Он щелкнул зажигалкой, осветив кусок пространства между нашими лицами.
– Что, уже стемнело?
– Еще не совсем, – улыбнулся он. – Иллюминаторы задраены, а свет я погасил, чтобы вы могли спокойно отдохнуть. Но сам же и не выдержал, соскучился по вашему обществу. Не сердитесь, что разбудил вас? Там мужики собираются устроить праздник ближе к ночи, отметить поразившее всех мое чудесное выздоровление.
– С удовольствием присоединюсь, – без всякого удовольствия заметила я, мне и тут было хорошо.
– Вы опять не помните, что вам снилось?
– Как ни странно, что-то помню, но очень смутно. Какой-то разговор про внутренний мир человека…
– Ну и сны вам снятся, – захохотал Роман, погасив огонь, – теперь я не удивляюсь, что вы не можете проснуться.

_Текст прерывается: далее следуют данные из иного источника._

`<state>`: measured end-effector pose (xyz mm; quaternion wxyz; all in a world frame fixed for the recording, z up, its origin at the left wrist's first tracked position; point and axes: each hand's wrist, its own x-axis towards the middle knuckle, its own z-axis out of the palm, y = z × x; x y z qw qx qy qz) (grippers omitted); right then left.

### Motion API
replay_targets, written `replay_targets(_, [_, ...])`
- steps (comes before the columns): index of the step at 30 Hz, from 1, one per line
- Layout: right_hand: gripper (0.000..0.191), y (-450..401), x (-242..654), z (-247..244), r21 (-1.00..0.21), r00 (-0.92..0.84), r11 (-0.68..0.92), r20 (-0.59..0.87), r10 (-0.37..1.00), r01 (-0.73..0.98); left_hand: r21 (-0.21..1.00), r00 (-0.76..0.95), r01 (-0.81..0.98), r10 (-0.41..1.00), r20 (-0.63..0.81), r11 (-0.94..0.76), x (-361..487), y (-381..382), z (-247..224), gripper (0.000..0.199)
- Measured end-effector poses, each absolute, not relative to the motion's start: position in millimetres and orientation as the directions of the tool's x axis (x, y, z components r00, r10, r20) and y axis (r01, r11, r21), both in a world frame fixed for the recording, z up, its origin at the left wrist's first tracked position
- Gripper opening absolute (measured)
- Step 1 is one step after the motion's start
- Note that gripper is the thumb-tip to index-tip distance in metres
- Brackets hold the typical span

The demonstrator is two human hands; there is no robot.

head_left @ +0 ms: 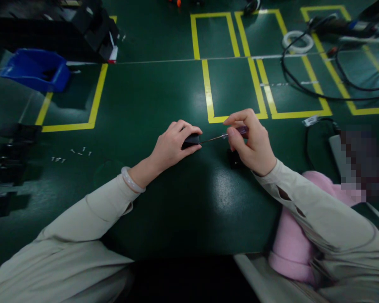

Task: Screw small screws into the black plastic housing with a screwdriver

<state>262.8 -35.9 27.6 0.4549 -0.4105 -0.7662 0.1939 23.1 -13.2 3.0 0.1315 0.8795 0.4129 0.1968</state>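
A small black block point(191, 141) is gripped between the thumb and fingers of my left hand point(173, 145), low over the green table point(151, 97). My right hand point(251, 141) is closed around the handle of a thin screwdriver point(224, 136). Its shaft points left, and the tip meets or nearly meets the right end of the block, at a small bright spot. Just below my right hand a second small black part point(235, 160) lies on the table, partly covered by the fingers.
Several small screws point(80, 152) lie at the left, near dark parts point(14, 160) along the edge. A blue bin point(36, 69) stands upper left. At the right are a tape ring point(297, 42), black cables point(306, 88) and a pink cloth item point(293, 244).
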Motion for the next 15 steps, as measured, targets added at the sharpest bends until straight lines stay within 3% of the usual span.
replay_targets(15, [0.015, -35.1, 263.0, 27.8, -0.676, -0.254, 0.587, 0.534, 0.807, 0.446, 0.402, 0.579, 0.668, 0.777, 0.247, -0.626, 22.9, -13.6, 3.0, 0.032])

В полной темноте он без последствий для себя добрался до дверей. В щель приоткрывшейся двери ворвался слабеющий вечерний свет. Он помог мне без затруднений, не споткнувшись, не зацепившись ни за что, выбраться наружу.
Высокий песчаный берег, около которого стояло судно, был увенчан роскошным сосновым бором из кряжистых, корявых деревьев. Солнце еще не село, но болталось в небе довольно низко, излучая желто-розовый мягкий свет. Ветер стих, в спокойной воде, как в зеркале, отражались вечерние фиолетовые облака с золотистыми прожилками.

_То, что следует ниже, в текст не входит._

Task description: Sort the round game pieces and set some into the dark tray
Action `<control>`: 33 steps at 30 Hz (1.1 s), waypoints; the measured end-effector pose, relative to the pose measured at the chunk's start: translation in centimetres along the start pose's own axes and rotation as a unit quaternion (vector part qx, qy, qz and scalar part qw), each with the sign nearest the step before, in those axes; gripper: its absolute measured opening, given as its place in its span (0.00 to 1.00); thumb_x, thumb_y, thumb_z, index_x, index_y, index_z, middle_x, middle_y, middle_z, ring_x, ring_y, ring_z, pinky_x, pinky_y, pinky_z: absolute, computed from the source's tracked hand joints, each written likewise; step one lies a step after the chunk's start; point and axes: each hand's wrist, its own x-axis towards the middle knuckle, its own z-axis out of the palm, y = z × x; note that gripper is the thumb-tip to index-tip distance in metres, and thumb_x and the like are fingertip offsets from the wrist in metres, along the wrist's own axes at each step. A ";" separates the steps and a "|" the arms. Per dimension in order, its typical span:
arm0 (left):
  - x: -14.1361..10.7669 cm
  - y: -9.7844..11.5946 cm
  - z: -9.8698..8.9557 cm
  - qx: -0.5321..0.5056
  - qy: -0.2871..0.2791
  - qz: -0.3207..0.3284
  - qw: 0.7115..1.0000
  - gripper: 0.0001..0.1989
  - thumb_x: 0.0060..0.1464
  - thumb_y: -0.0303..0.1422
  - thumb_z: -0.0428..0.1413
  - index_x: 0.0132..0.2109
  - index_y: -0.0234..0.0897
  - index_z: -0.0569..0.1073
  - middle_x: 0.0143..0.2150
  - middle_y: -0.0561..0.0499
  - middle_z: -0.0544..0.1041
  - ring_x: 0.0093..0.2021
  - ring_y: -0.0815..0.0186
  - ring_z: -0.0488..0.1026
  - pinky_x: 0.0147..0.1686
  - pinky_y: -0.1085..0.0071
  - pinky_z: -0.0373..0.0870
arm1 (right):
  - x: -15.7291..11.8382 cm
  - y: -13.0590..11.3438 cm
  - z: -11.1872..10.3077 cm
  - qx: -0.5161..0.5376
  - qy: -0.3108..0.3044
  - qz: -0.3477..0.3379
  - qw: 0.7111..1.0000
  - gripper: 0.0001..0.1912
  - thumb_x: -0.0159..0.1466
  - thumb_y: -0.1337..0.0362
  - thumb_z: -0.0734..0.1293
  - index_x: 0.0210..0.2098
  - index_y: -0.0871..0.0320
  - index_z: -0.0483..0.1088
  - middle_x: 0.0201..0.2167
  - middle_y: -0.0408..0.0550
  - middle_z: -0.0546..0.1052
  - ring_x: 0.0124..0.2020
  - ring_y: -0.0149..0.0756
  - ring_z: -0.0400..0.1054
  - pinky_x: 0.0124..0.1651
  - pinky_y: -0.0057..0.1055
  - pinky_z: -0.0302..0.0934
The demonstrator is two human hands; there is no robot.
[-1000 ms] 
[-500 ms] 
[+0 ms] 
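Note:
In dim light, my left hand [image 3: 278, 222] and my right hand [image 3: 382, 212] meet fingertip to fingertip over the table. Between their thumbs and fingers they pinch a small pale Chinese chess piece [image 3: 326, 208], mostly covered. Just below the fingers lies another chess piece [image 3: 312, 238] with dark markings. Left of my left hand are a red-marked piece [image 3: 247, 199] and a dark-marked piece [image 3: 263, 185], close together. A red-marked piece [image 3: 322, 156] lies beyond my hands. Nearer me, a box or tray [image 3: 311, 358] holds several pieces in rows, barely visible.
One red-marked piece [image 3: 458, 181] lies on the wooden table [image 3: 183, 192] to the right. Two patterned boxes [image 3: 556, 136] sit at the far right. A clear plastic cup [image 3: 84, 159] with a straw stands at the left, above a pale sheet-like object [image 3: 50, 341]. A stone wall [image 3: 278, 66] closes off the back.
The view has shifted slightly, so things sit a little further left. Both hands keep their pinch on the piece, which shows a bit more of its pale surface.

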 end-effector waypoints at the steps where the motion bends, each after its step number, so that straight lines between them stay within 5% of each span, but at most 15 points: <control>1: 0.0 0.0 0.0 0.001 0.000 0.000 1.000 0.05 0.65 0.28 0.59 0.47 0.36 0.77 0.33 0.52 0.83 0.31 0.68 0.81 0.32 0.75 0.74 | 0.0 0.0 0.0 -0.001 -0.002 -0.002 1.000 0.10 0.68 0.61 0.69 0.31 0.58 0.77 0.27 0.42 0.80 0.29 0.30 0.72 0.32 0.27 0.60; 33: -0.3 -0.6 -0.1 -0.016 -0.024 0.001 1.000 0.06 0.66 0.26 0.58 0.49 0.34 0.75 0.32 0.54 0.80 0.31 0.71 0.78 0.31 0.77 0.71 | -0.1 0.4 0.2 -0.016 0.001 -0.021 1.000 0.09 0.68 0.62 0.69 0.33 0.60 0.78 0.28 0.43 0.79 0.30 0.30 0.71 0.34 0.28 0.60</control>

В кают-компании мужики со вкусом обсасывали детали предстоящего празднества, соображая, чем они будут закусывать. Видимо, с тем, что они будут закусывать, проблем не предвиделось. Почти не прислушиваясь, я налила себе чаю, заваренного непосредственно в чайнике. Чай даже в эмалированной кружке оказался потрясающе вкусным. На мой восхищенный возглас мне в три горла объяснили, что вода в озере просто идеально подходит для заварки чая, и по этому поводу они, хозяйственные мужики, сделали большой запас воды, и чай теперь долго будет вкусным.